Why abstract anyway?
In a number of articles on this site and elsewhere, I have covered topics such as Getting data from Outlook Address Lists into Excel , Serializing Excel data for input to any Google visualization, Excel Generate High Quality RoadMaps, and several others, I’ve referred to data manipulation classes as building blocks and used them in the illustrating examples. Abstracting data from its location means that whatever code you write that will operate on some Excel data sets will be much cleaner than if you are constantly referring to particular columns or worksheets. This is especially important if the structure of your worksheet is likely to change, for example by introducing additional columns, or moving things around, which in the end, it probably will if your workbook is to have any kind of longevity. In this article I will demonstrate the use of abstraction classes for the Excel workbook object, all of which you can download for your own use.
What to download
All the examples contain all the classes needed for them to work and all projects can be found here.
If you are interested in further abstracting the data source, for example using SQL to populate your dataset, you may want to take a look at Execute SQL from Excel
What do I mean my abstracting?
The Excel tables capabilities from VBA 2007 certainly start to provide this capability, however in the real world we still have to deal with all kinds of Excel versions, so I have kept away from those for now. Additionally, once you have abstracted your data structure away from Excel, you can start to easily integrate other data sources such as JSON feeds , separate the business logic from the data access, and really start using Excel as a consolidation tools from multiple data sources. Let’s take a look at some typical VBA data manipulation type activities, using these new classes.

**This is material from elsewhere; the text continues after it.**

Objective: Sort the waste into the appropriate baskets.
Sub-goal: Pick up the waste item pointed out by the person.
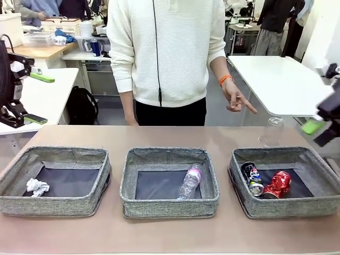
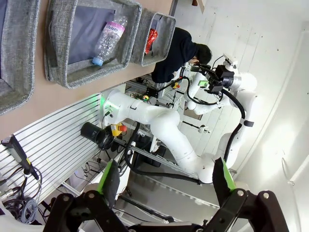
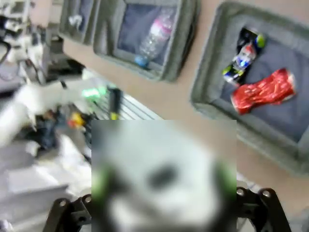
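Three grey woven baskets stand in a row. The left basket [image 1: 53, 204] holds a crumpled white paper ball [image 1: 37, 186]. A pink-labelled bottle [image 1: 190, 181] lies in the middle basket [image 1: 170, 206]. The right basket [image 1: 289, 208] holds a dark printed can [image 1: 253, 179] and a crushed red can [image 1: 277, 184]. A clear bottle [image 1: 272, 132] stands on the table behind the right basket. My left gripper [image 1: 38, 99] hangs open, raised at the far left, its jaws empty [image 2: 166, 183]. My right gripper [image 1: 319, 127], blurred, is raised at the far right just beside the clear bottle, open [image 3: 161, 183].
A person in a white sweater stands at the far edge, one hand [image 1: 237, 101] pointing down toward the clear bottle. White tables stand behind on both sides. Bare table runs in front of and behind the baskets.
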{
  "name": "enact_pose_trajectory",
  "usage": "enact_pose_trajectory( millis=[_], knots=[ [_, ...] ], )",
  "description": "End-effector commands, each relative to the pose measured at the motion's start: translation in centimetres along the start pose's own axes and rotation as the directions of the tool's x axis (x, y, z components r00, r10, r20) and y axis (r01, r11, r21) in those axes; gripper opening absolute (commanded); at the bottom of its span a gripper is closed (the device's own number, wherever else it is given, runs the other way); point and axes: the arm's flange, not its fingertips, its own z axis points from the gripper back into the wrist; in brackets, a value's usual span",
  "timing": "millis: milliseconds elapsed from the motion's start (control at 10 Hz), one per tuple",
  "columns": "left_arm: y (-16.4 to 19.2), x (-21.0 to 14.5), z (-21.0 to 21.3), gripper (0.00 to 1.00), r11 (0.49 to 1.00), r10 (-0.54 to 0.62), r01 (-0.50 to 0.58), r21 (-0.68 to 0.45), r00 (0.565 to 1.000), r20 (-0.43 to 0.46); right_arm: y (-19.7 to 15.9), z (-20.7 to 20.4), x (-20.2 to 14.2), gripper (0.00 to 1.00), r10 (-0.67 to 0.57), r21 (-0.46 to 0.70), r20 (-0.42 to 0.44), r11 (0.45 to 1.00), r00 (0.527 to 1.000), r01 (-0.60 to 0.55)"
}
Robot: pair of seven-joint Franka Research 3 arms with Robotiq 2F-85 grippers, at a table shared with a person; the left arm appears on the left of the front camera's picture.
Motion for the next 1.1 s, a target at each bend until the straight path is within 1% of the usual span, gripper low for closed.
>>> enact_pose_trajectory(
  millis=[0, 100, 200, 300, 400, 500, 600, 700, 800, 900, 1000],
  knots=[
    [0.1, -0.2, 0.2, 1.00, 1.000, -0.024, 0.023, -0.011, 1.000, -0.009, -3.4, 1.4, -2.1, 1.00, 0.835, 0.127, 0.285, 0.453, 0.470, -0.882],
    [0.1, -0.2, 0.2, 1.00, 1.000, -0.024, 0.023, -0.011, 1.000, -0.009, -5.1, 2.0, -3.3, 1.00, 0.864, 0.132, 0.405, 0.270, 0.300, -0.954],
    [0.1, -0.2, 0.2, 1.00, 1.000, -0.024, 0.023, -0.011, 1.000, -0.009, -6.5, 2.8, -4.2, 1.00, 0.814, 0.167, 0.545, 0.132, 0.203, -0.977],
    [0.1, -0.2, 0.2, 1.00, 1.000, -0.024, 0.023, -0.011, 1.000, -0.009, -7.1, 3.7, -4.8, 1.00, 0.681, 0.177, 0.679, 0.211, 0.275, -0.961],
    [0.1, -0.2, 0.2, 1.00, 1.000, -0.024, 0.023, -0.011, 1.000, -0.009, -6.9, 4.8, -4.7, 1.00, 0.351, 0.135, 0.852, 0.569, 0.388, -0.811],
    [0.1, -0.2, 0.2, 1.00, 1.000, -0.024, 0.023, -0.011, 1.000, -0.009, -6.8, 4.7, -4.9, 1.00, 0.376, -0.020, 0.839, 0.743, 0.393, -0.669],
    [0.1, -0.2, 0.2, 1.00, 1.000, -0.024, 0.023, -0.011, 1.000, -0.009, -6.4, 4.7, -4.7, 1.00, 0.345, -0.021, 0.837, 0.796, 0.425, -0.605],
    [0.1, -0.2, 0.2, 1.00, 1.000, -0.024, 0.023, -0.011, 1.000, -0.009, -7.3, 5.7, -5.6, 1.00, 0.472, 0.023, 0.520, 0.825, 0.711, -0.564],
    [0.1, -0.2, 0.2, 1.00, 1.000, -0.024, 0.023, -0.011, 1.000, -0.009, -7.3, 5.7, -5.6, 1.00, 0.472, 0.023, 0.520, 0.825, 0.711, -0.564],
    [0.1, -0.2, 0.2, 1.00, 1.000, -0.024, 0.023, -0.011, 1.000, -0.009, -7.1, 6.3, -5.6, 1.00, 0.387, 0.046, 0.656, 0.836, 0.648, -0.546],
    [0.1, -0.2, 0.2, 1.00, 1.000, -0.024, 0.023, -0.011, 1.000, -0.009, -9.0, 6.8, -4.2, 1.00, 0.426, 0.012, 0.622, 0.834, 0.658, -0.551]
  ],
)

Consider the following code to populate a column of worksheet with some calculation based on other columns. You can see that this approach would continue to work even if the underlying worksheets or column positions changes, and there is no need to worry about how many rows in the “Orders” worksheet. It figures it out.
For Each dr In .Rows
dr.Cell(“Total”).Value = dr.Cell(“Quantity”).Value * dr.Cell(“Price”).Value
Next look at this example of copying a few columns from one worksheet to another. This would copy just the four named columns, in the order given, from a dataset to another sheet, starting at the given output range. This can easily be done in just one line of code.
.bigCommit Range(“Summary!$a$1”), True, Array(“customer”, “contact”, “total”, “country”)
You can see from the above examples that data is referred to by its column heading, rather than its range. In a table with both row labels and column labels, it is possible to reference a single cell value, for example.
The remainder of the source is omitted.